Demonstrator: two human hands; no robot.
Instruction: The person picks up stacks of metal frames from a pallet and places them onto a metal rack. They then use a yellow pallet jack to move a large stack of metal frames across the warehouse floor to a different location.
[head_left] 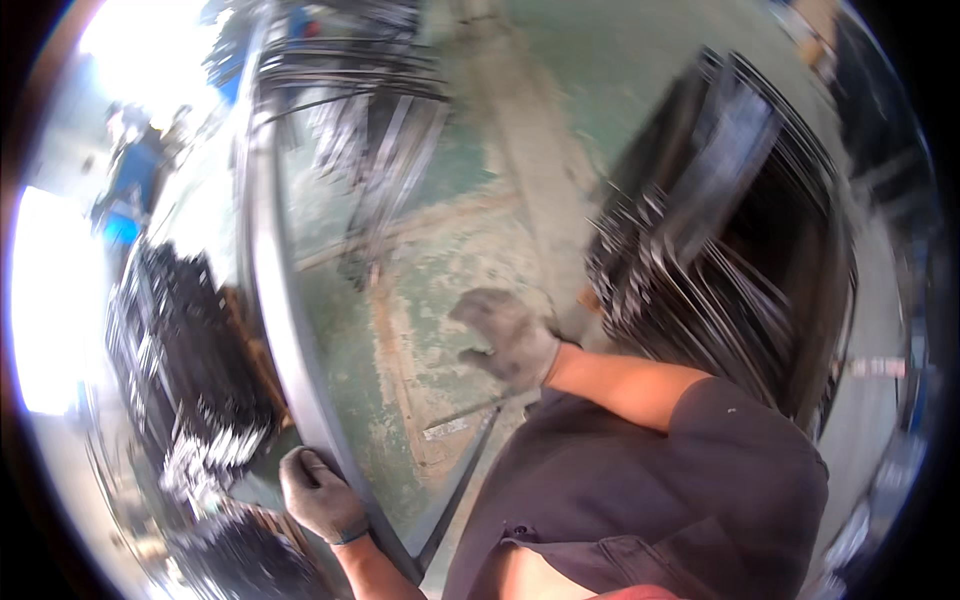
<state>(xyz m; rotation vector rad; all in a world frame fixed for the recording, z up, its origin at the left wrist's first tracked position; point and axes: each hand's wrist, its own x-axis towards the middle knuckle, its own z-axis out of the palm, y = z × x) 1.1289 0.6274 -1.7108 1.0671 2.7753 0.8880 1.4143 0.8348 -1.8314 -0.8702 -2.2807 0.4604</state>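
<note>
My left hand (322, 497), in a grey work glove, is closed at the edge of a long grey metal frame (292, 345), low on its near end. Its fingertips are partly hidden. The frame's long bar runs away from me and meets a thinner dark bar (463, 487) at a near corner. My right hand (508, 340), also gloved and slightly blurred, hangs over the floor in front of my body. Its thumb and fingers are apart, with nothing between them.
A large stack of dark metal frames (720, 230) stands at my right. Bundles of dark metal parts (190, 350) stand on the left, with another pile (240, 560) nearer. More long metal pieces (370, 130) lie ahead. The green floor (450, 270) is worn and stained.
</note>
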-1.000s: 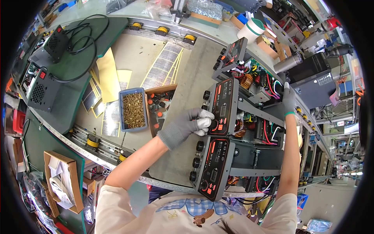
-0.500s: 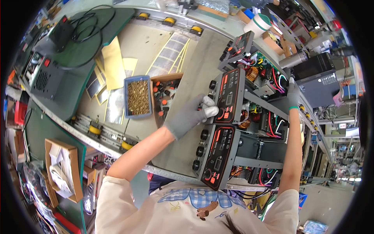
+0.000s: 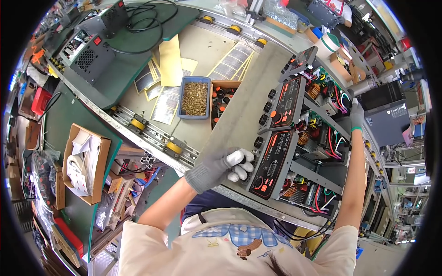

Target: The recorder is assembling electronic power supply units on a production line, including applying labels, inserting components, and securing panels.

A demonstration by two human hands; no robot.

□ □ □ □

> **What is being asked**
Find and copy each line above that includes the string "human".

> **Solution**
Demonstrator: two human hands; no robot.
A demonstration by two human hands; no robot.

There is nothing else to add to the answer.